Required action:
Beginning with the first line of the data below, reproduce every line unchanged, ending with the line that holds "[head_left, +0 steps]".

Input data:
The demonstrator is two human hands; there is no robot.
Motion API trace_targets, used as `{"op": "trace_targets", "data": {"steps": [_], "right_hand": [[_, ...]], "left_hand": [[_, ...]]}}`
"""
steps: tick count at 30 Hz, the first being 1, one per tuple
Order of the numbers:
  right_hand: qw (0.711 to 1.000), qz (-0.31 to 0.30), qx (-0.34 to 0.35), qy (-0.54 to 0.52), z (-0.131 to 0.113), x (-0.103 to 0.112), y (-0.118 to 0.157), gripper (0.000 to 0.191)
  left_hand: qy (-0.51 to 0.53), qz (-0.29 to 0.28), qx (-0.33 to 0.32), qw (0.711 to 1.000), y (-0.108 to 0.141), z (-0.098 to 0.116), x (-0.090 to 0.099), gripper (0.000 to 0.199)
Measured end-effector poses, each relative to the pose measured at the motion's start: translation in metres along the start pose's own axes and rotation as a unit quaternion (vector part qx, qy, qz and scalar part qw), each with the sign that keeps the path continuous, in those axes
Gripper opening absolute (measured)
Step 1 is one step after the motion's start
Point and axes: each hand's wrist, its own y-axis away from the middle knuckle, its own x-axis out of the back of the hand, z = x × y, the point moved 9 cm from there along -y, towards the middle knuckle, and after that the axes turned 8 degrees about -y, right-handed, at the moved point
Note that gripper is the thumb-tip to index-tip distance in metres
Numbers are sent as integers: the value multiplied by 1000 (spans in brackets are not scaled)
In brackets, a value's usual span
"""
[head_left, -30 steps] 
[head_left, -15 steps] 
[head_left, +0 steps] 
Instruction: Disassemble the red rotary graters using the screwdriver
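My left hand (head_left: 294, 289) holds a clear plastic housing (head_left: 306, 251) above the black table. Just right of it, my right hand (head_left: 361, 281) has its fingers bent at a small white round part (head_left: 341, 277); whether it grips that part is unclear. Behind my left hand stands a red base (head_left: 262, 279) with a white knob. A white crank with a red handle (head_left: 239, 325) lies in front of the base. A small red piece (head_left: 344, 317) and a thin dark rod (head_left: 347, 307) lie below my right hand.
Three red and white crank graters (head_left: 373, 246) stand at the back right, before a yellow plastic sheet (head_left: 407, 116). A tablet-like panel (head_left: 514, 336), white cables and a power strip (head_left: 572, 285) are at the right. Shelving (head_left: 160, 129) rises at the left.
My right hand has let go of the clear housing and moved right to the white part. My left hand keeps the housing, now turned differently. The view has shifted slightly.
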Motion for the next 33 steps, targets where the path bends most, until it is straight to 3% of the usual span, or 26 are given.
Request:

Solution for this problem:
The demonstrator is two human hands; there is no robot.
Motion API trace_targets, used as `{"op": "trace_targets", "data": {"steps": [_], "right_hand": [[_, ...]], "left_hand": [[_, ...]]}}`
"""
steps: tick count at 30 Hz, the first being 1, one per tuple
Order of the numbers:
  right_hand: qw (0.711 to 1.000), qz (-0.31 to 0.30), qx (-0.34 to 0.35), qy (-0.54 to 0.52), z (-0.131 to 0.113), x (-0.103 to 0.112), y (-0.118 to 0.157), gripper (0.000 to 0.191)
  left_hand: qy (-0.51 to 0.53), qz (-0.29 to 0.28), qx (-0.33 to 0.32), qw (0.711 to 1.000), y (-0.108 to 0.141), z (-0.098 to 0.116), x (-0.090 to 0.099), gripper (0.000 to 0.199)
Measured end-effector poses, each relative to the pose measured at the motion's start: translation in metres along the start pose's own axes and rotation as a unit quaternion (vector part qx, qy, qz and scalar part qw), each with the sign that keeps the path continuous, in those axes
Gripper opening absolute (measured)
Step 1 is one step after the motion's start
Point and axes: each hand's wrist, its own y-axis away from the middle knuckle, its own x-axis out of the back of the hand, z = x × y, the point moved 9 cm from there along -y, towards the middle knuckle, and after that the axes turned 8 degrees about -y, right-handed, at the moved point
Note that gripper is the thumb-tip to index-tip distance in metres
Numbers are sent as integers: the value multiplied by 1000 (spans in brackets are not scaled)
In brackets, a value's usual span
"""
[head_left, -30 steps] 
[head_left, -15 steps] 
[head_left, +0 steps] 

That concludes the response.